Algunas veces – quizás demasiadas - el pasado regresa con una lección antigua que asusta: aplastar la disidencia del pensamiento emancipado.
El reto de las nuevas generaciones del siglo XXI en cada rincón del planeta es cada día mayor, no sólo debido a una concepción flamante de la vida, sino al tener que enfrentar las situaciones sociales, económicas y políticas envolventes.
Dialogar, pensar, escribir, increpar, siempre ha sido un anatema, aunque en ningún tiempo en la forma tan refinada actual cuando creíamos que la civilización había llegado a divisar al cenit de su apogeo y las ilusiones, tantos milenios ansiadas, florecerían fusionadas a la potestad individual.
Alexis de Toqueville, en “La libertad, solo camino”, expone que la democracia y el socialismo sólo tienen un objeto en común: la equivalencia con una diferencia: la democracia busca la igualdad en la libertad y el colectivismo de tinte marxista quiere la igualdad en la penuria de la servidumbre.
Robespierre, al que tanto temía y a la vez adulaba Fouché en los entuertos de la Revolución Francesa, gritaba: “Huid de la antigua manía de querer gobernar demasiado; dejad a los municipios el derecho de organizar sus propios asuntos; en una palabra, devolved a la libertad de los individuos todo lo que se les ha arrebatado ilegítimamente”.
Lo autocráticos no niegan que la libertad sea excelente; sólo que no la quieren más que para ellos.
Desfilaba el final del siglo XIX y faltaban algunos años para encontrarnos con las páginas de “Extraterritorial”, a cuyo autor - George Steiner - uno lo recuerda entre las notas biográficas escritas en el “New Yorker”, la revista que dirigía William Shawn. Después en “Errata”, “Antígona” y “La idea de Europa”. Igualmente en Oviedo recibiendo el “Premio Príncipe de Asturias” de Comunicación y Humanidades 2001.
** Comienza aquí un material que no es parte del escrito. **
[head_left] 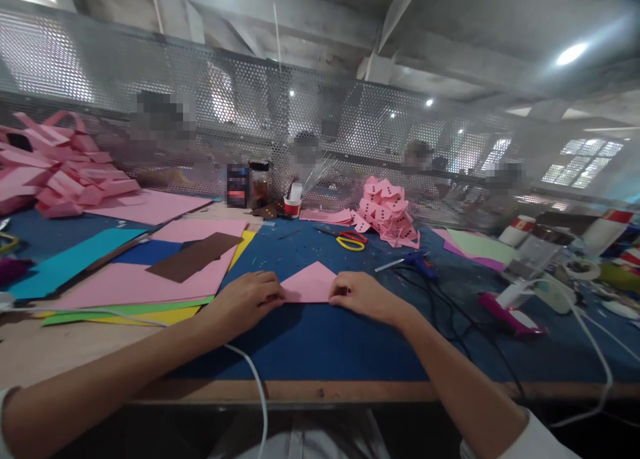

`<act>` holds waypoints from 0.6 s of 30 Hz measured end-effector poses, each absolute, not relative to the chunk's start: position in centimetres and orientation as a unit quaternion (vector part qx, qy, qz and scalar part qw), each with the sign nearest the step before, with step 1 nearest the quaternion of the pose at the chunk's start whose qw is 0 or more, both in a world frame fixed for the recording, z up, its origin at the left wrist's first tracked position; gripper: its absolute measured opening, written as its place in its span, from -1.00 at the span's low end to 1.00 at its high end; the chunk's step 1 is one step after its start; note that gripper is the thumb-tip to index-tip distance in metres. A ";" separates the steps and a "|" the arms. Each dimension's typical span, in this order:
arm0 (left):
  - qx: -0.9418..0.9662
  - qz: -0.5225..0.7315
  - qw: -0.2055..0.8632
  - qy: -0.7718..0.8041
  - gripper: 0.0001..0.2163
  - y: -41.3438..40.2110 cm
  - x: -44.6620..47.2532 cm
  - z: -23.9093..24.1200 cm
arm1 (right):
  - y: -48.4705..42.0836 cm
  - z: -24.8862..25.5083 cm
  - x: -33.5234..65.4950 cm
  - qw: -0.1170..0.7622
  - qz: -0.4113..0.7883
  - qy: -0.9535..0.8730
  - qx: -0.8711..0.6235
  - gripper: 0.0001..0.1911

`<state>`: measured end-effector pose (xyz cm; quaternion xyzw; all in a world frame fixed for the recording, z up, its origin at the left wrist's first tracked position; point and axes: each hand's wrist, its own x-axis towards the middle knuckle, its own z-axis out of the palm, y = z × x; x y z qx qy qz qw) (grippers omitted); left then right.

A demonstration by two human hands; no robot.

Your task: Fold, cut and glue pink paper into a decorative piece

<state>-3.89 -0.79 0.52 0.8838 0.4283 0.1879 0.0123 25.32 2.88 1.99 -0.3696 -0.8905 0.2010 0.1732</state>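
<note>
A pink sheet of paper (pixel 311 284) lies on the blue table mat (pixel 320 346), its upper edge rising to a point and its lower edge straight. My left hand (pixel 255 296) grips its left corner with the fingers curled together. On the opposite corner, my right hand (pixel 357 294) pinches the paper between thumb and fingers. Scissors with red and yellow handles (pixel 351 240) rest beyond the paper. Right of them is a blue glue gun (pixel 420 262) with a dark cord.
Coloured sheets (pixel 185 232) are stacked at the left, below a heap of folded pink strips (pixel 75 172). A dotted pink paper pile (pixel 387 209) stands against the perforated metal screen (pixel 325 99). A magenta-based device (pixel 520 316) sits at right. A white cable (pixel 257 372) crosses the table's front edge.
</note>
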 end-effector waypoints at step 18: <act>0.891 0.189 0.046 0.410 -0.81 -1.6 -4.0 0.5 | 2.5 2.3 25.7 0.151 0.280 -0.876 -0.363 -0.92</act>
Aquel tiempo brumoso trajo un embarazo moral: la expansión de la conciencia y la creación de nuevos signos quejumbrosos. No era nueva la luz alargada sobre los muros, había humanismo y la certeza de ser portadores de valores inconmensurables enraizados en el espíritu mucho antes de saber su penetrante significado.
Vamos a contar una historia que refleja ese contexto. La escribió Alejandro Solyenitsin autor de “El pabellón de cáncer” y “El archipiélago Gulag”.
El relato forma parte de “Cuentos en miniatura”.
Narra el Premio Nobel de Literatura en 1970, que en el patio de su casa un niño encadena a su perrito al que llama Sharik. “Lo tienen así desde que era un cachorrito. Una vez fui a llevarle huesos de caldo humeante y aromático, pero justo en ese momento el chico soltó al pobrecito”.
La nieve en el patio era copiosa, regresaba uno de esos crudos inviernos del norte ruso. Sharik da vueltas por el patio, salta como una liebre, el hocico se le llena de blancura fría; corre de un lado a otro.
Se le acerca al escritor. El can, todo velludo, salta alrededor de él, huele la comida y vuelve a correr.
“No necesito yo sus huesos... dénme solamente la libertad”, decían sus ladridos.
En un antiguo disco de vinillo los compases de un pentagrama de Giuseppe Verdi nos ayudan como un apogeo sobre estas líneas sueltas que garrapateamos. Son las luchas y sacrificios de aquel “Risorgimiento” que expresan las notas musicales encendidas de las que bebió aquella Europa sedienta de libertades mientras América Latina escuchaba ansiosa. En ella se oye: "Si el hombre dilapida el vigor ya no disfruta de placer; si la sociedad pierde la libertad, ésta se marchita y llega a desconocer sus genes".
Fue necesario que transcurrieran siglos para leer en una descobijada pared del Barrio Latino, a orillas del Sena, estas palabras trazadas con grueso creyón: “Prohibido olvidar”, “Prohibido prohibir”.
Y en eso estamos mientras en el ruinoso tocadiscos Verdi abriga nuestro espíritu con su armonía imperecedera. En las notas vibrantes y en cada línea del artículo de ahora mismo, recordamos a Venezuela, un país muy nuestro – siempre uno termina amando lo que conoce - ahora destrozado, hendido y con su libertad rasgada hasta el tuétano.